## Activity
Show all lines from the material that carry the word "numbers".

Input data START

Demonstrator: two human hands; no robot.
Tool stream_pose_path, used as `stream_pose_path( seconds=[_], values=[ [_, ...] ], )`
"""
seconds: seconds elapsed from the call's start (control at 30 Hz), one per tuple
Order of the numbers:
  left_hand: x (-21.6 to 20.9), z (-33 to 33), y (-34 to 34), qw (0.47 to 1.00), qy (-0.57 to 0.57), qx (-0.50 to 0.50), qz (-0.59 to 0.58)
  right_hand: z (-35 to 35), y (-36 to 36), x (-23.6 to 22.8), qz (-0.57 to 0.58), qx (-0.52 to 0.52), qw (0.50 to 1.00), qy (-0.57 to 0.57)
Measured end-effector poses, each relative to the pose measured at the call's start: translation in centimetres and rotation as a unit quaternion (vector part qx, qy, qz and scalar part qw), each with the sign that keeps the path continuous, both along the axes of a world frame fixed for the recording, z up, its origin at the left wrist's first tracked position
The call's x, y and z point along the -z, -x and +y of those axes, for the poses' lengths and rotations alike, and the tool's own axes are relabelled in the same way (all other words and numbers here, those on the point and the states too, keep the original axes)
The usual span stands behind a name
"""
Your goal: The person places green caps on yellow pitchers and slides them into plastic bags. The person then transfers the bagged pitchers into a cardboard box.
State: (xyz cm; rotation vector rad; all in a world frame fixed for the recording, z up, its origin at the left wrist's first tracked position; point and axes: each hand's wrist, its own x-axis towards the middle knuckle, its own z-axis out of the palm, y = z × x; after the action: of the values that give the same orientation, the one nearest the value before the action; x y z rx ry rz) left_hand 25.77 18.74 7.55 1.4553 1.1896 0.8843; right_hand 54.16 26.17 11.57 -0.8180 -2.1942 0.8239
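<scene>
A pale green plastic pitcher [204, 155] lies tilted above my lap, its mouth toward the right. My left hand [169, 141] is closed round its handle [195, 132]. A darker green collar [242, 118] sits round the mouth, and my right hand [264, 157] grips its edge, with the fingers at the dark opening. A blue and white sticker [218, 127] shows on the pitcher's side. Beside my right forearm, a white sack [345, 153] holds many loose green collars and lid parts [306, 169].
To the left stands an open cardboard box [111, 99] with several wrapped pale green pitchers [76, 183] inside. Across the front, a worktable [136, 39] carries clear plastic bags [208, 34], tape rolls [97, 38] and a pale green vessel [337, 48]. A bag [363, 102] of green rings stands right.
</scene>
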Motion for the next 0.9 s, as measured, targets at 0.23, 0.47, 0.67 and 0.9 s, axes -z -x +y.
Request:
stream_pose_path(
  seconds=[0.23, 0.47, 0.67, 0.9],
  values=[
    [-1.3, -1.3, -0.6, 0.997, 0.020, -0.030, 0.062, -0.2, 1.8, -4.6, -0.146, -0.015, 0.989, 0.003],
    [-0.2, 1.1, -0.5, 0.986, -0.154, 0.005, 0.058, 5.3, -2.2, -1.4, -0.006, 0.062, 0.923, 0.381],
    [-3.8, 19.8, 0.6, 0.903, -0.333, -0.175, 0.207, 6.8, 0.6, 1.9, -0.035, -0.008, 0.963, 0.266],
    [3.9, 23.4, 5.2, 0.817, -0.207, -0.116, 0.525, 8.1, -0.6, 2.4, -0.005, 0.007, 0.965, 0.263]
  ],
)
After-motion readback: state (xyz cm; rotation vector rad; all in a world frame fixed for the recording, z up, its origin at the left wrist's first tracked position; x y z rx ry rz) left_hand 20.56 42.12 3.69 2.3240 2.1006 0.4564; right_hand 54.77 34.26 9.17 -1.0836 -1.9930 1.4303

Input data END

## Exercise response
Order of the numbers:
The call's x, y and z point along the -z, -x and +y of those axes, for the poses' lengths and rotations alike, and the tool's own axes are relabelled in the same way (all other words and numbers here, those on the point and the states too, keep the original axes)

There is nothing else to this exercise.